SLH-DSA (from SPHINCS+) offers an alternative signature method using hash functions, providing a backup if lattice-based approaches encounter problems.
NIST is developing additional standards, including one based on FALCON, to ensure no single mathematical approach becomes a single point of failure.
The Migration Challenge
Understanding post-quantum cryptography is one thing. Actually deploying it across billions of devices and millions of websites is another.
NIST recommends organizations begin integration immediately, though they acknowledge full adoption will take years. Their draft timeline suggests vulnerable systems should be deprecated after 2030 and prohibited after 2035.
That might sound like plenty of time, but consider what migration involves. Every device, application, and protocol that uses encryption needs updates. Some older systems can't be updated at all and must be replaced. Organizations need to inventory their cryptographic systems, test compatibility, train staff, and coordinate changes across complex infrastructure.
Google has started the transition, encrypting Chrome traffic with post-quantum methods and using the new standards for internal communications. Other tech companies are following suit. But millions of smaller organizations haven't begun.
The good news: symmetric encryption—the kind used for encrypting stored data—isn't threatened by quantum computers. If you encrypt a file at rest using AES-256, quantum computing doesn't help attackers. The problem is specifically with asymmetric encryption used for key exchange and digital signatures.
What Happens Next
The quantum threat creates an unusual situation. We know roughly what the danger is and approximately when it might arrive. We have solutions ready to deploy. What we lack is urgency.
Many organizations treat this as a future problem.
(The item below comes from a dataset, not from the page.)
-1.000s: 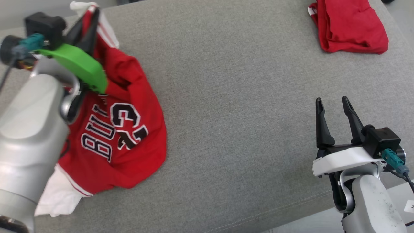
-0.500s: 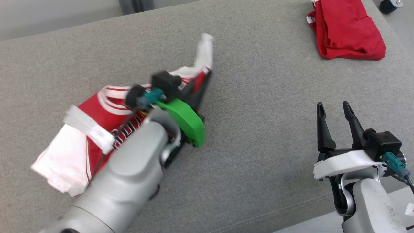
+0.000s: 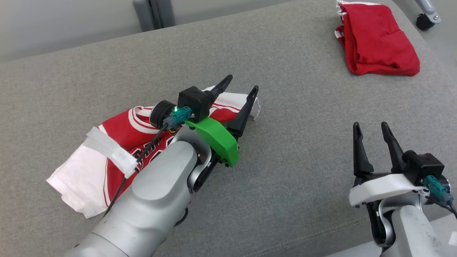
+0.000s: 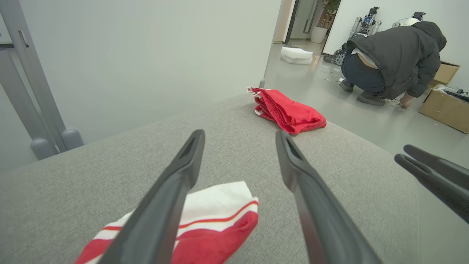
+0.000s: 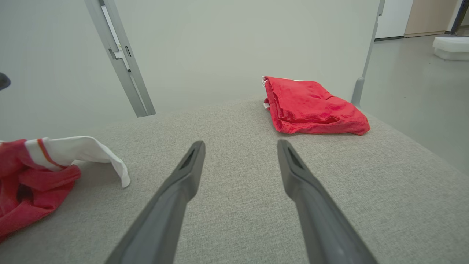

But with adversaries already collecting encrypted data and quantum capabilities advancing faster than predicted, "future problem" is rapidly becoming "current crisis."
The transition to post-quantum cryptography will be messy. Some implementations will fail. Attackers will target organizations that delay migration. We'll discover vulnerabilities in new algorithms that seemed secure in testing.
But the alternative—waiting until quantum computers can break current encryption—is worse. Once that threshold is crossed, years of supposedly secure communications become readable. Backdating that exposure is impossible.
The race isn't against quantum computers themselves. It's against the accumulated encrypted data sitting in servers around the world, waiting for the mathematical breakthrough that renders today's locks useless. Every day organizations delay migration, that pile grows larger.
The math that kept our secrets safe for decades is approaching its expiration date. The replacement math exists. Now comes the hard part: actually making the switch before time runs out.